The problem:
In the records below, find the line containing "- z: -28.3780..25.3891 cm" and the line containing "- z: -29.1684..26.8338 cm"; please repeat exactly the lines from one to the other, both included, and nothing more.

[Records from a data collection]
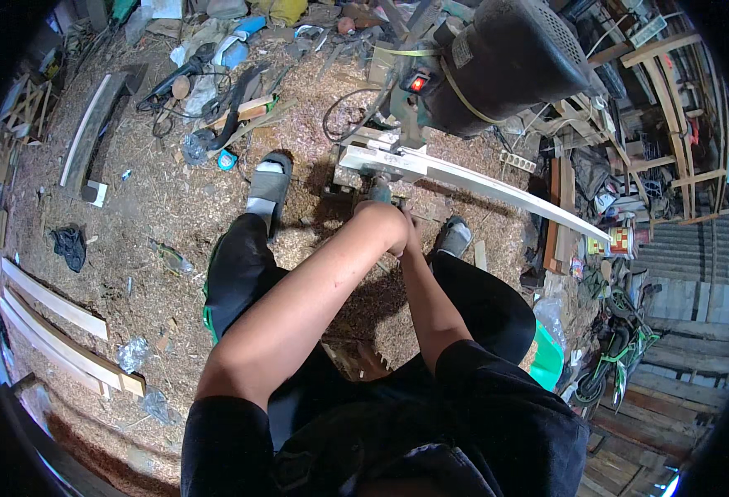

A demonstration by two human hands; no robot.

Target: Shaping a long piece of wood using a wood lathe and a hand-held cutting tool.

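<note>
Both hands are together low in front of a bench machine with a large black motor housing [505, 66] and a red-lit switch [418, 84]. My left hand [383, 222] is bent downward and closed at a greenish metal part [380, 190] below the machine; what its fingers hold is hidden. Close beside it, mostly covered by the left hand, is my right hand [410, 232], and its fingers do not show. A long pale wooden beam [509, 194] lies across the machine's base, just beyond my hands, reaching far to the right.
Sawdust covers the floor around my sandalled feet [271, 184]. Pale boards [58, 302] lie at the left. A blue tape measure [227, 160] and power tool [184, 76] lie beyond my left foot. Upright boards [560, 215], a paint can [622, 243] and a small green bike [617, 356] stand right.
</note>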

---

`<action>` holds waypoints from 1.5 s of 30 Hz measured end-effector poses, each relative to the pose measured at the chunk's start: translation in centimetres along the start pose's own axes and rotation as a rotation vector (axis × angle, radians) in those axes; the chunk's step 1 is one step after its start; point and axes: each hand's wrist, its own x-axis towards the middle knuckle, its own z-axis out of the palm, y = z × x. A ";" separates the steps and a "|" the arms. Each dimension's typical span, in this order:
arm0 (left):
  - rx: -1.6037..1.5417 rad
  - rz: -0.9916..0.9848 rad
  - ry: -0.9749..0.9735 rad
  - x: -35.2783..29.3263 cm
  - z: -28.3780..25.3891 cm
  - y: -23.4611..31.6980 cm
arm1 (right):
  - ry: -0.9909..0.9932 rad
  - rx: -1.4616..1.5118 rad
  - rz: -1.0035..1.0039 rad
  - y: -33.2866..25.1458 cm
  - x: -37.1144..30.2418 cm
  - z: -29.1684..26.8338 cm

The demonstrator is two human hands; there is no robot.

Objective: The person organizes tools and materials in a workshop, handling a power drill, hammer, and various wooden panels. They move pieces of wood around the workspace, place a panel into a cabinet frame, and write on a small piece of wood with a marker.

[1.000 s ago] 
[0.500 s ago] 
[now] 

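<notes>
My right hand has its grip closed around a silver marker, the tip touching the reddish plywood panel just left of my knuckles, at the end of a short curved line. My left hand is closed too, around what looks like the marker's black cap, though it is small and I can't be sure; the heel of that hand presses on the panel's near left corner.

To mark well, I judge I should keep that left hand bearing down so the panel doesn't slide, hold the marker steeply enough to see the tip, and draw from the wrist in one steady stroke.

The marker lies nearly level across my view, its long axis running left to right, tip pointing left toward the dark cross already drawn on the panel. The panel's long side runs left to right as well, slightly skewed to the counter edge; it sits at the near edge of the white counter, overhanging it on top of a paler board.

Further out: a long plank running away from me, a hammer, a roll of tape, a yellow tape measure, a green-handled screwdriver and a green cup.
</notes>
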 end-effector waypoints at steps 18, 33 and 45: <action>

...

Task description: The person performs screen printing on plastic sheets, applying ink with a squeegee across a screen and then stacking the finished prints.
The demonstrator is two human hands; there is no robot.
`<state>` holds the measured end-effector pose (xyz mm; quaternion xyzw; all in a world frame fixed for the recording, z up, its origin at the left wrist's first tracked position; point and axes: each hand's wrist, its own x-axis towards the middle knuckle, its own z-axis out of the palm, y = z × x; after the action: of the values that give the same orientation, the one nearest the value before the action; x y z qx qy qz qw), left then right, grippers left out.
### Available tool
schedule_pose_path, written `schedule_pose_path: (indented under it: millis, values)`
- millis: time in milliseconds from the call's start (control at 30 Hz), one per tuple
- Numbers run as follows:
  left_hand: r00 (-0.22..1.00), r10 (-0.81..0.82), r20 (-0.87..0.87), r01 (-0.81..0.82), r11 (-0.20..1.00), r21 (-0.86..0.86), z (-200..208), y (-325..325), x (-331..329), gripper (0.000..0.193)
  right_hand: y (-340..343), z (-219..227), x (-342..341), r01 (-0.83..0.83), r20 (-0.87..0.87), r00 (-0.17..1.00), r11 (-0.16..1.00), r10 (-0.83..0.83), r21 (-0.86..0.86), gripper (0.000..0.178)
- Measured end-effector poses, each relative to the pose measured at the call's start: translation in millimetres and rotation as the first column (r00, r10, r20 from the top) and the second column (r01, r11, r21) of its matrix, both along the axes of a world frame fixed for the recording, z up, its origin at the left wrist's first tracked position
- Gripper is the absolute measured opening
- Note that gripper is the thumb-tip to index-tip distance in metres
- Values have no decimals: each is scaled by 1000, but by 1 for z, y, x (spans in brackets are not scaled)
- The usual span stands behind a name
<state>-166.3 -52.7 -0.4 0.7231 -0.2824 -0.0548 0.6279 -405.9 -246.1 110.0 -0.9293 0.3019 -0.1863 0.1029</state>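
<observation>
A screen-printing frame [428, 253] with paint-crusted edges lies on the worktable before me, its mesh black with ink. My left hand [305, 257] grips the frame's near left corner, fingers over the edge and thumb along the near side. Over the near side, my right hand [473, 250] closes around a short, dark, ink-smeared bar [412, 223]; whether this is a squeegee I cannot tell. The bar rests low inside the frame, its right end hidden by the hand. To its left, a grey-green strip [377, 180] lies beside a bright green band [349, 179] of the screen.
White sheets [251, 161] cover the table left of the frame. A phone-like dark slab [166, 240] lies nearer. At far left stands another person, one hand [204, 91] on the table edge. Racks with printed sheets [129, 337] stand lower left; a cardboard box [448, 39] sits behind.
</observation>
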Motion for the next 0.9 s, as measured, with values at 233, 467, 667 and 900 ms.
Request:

Solution below:
  - z: -28.3780..25.3891 cm
  - y: -23.4611..31.6980 cm
arm1 (right):
  - ry: -0.9909..0.9932 rad
  - rx: -1.4616..1.5118 rad
  - rz: -1.0035..1.0039 rad
  - y: -33.2866..25.1458 cm
  - x: -37.1144..30.2418 cm
  - z: -29.1684..26.8338 cm

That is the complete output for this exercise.